_Work to complete:_ For this exercise, restate word for word only the lines from the one containing "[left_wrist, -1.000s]" through the last line below. Pictures do not get copied.

_Available data:_
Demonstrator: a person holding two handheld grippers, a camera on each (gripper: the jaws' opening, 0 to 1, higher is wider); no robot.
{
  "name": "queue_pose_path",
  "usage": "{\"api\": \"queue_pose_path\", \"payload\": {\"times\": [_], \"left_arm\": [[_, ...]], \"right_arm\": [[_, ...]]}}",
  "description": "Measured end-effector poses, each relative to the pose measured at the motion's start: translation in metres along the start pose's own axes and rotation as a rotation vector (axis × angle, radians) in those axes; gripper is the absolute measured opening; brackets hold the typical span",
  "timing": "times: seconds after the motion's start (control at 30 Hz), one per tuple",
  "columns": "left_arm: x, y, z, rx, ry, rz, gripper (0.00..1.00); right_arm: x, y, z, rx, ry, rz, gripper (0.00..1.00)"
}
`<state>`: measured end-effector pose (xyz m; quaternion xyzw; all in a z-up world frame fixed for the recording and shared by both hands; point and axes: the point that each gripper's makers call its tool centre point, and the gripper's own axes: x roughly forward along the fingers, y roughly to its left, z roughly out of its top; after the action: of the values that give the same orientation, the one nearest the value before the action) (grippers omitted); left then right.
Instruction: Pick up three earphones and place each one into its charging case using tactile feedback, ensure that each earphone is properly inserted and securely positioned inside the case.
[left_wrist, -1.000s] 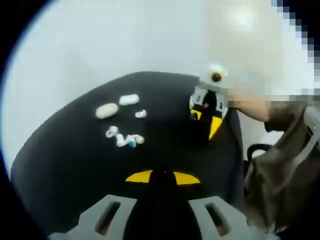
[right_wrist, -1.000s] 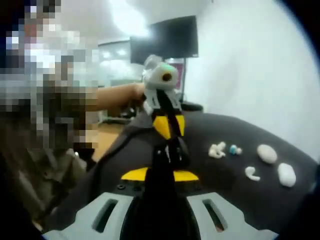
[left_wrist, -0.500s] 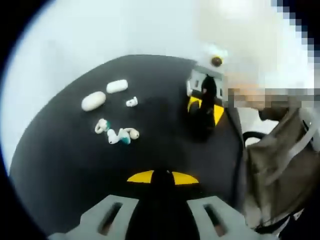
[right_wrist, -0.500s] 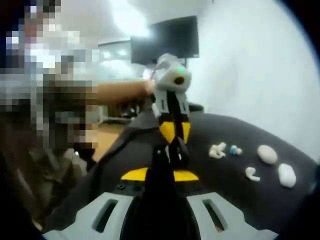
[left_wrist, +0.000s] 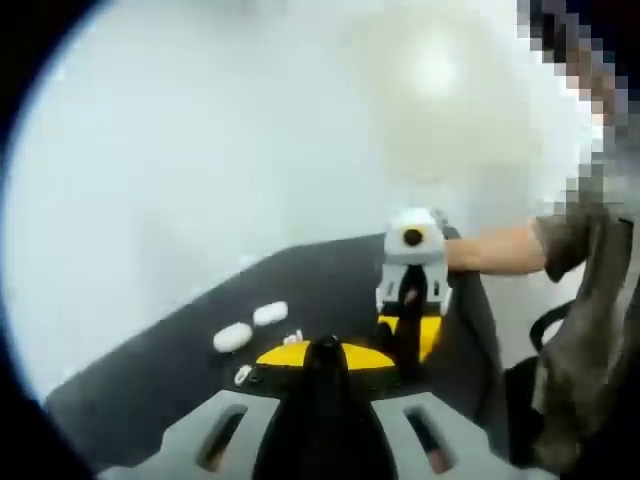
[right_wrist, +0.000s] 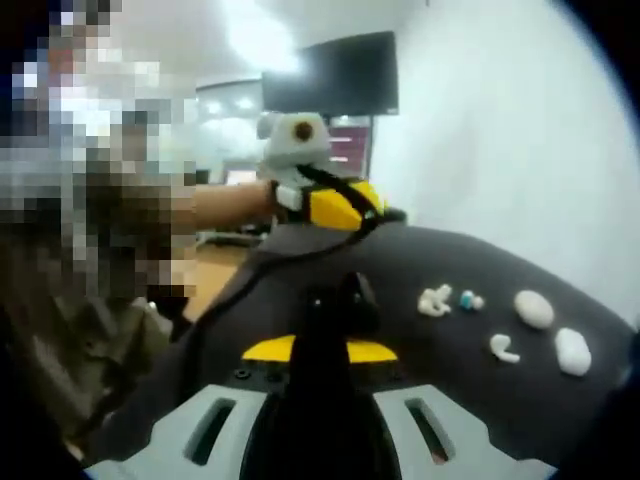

_Task output:_
[left_wrist, -1.000s] 
[right_wrist, -1.000s] 
[left_wrist, -0.500s] 
[right_wrist, -0.500s] 
[left_wrist, +0.000s] 
[right_wrist, +0.000s] 

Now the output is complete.